Unter Verwendung der von uns beschriebenen Technik wurden keine Patienten mit Rückfall oder Leiden an Strebschmerzen beobachtet. In der Addition wurde die Vorteile der verkürzten Erholung und der Operationszeit kombiniert. Der patientspezifische primäre Nutzen wurde aufgrund kleiner Schnitte aufgrund kleiner Schnitte aufgrund kleiner Einschnitte von 1 bis 1,5 cm verringert, und ihre Positionierung war überzeugend überzeugend im Vergleich zu einer statistisch signifikanten Struktur. Eigentum.

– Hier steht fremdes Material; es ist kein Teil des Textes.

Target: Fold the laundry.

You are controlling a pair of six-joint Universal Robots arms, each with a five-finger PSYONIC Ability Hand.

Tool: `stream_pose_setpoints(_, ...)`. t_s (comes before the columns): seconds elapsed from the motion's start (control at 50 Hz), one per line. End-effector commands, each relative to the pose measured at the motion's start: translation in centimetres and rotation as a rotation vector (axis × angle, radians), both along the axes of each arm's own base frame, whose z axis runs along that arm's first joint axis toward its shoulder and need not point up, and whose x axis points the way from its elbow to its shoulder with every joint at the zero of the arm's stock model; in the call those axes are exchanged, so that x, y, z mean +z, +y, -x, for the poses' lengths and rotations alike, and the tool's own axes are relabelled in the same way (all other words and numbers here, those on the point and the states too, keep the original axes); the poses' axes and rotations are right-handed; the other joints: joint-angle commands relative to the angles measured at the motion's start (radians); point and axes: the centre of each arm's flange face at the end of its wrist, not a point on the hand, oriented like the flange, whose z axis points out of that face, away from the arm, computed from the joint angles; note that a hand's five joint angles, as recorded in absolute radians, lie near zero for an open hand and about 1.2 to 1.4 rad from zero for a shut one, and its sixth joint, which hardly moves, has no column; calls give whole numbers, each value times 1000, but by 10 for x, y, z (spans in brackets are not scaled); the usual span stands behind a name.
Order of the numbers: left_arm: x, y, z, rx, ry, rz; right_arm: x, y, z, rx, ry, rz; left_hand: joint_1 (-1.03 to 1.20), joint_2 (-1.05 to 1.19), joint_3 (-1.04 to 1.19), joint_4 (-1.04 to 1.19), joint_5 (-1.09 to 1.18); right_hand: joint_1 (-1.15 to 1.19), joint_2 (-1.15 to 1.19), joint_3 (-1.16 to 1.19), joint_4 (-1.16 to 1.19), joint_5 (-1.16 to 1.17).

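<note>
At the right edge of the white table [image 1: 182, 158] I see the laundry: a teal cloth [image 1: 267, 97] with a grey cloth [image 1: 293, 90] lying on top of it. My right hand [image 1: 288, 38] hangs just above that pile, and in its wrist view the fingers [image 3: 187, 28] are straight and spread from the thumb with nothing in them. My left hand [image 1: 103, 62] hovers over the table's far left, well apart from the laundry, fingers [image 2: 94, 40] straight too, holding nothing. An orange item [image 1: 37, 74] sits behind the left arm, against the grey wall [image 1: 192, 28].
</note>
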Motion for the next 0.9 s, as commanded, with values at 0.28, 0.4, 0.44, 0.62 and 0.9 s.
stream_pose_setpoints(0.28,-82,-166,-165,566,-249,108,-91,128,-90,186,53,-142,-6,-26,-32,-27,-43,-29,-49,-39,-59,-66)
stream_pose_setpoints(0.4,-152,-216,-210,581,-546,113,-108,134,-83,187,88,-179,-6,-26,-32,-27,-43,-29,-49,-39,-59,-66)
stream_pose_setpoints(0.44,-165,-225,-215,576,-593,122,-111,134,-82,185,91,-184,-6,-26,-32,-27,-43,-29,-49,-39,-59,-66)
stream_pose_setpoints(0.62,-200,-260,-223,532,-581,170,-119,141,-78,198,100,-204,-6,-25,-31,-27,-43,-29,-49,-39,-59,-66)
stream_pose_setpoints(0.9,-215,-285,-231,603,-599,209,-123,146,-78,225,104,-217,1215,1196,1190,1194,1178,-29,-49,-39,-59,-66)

Anbarasan, A., Thevarajah, N. & Sadagatullah, A. Funktionelle Ergebnisse des Mini -Karpal -Tunnel -Release.J. Handmikrochirurgie.rev. 09, 006–010 (2017).
Bai, J. et al.Carpal Tunnel -Freisetzung war eine retrospektive Kohortenstudie unter Verwendung des neuen Ansatzes für kleine Inzision im Vergleich zum traditionellen Ansatz.interpretation.J. Chirurgie Journal.52, 105–109 (2018).
Kim, P.-T., Lee, H.-J., Kim, T.-G. & Jeon, I.-H. Aktuelle Behandlungen für das Karpal -Tunnel -Syndrom.clinical.orthopedics.Surgery Journal.6, 253 (2014).
Logli, AL, Bear, BJ, Schwartz, EG, Korcek, KJ & Foster, BJ Eine prospektive randomisierte Studie mit Schienen nach der Veröffentlichung des kleinen Karpaltunnels.J. Handchirurgie.43 (775), E1-775.e8 (2018).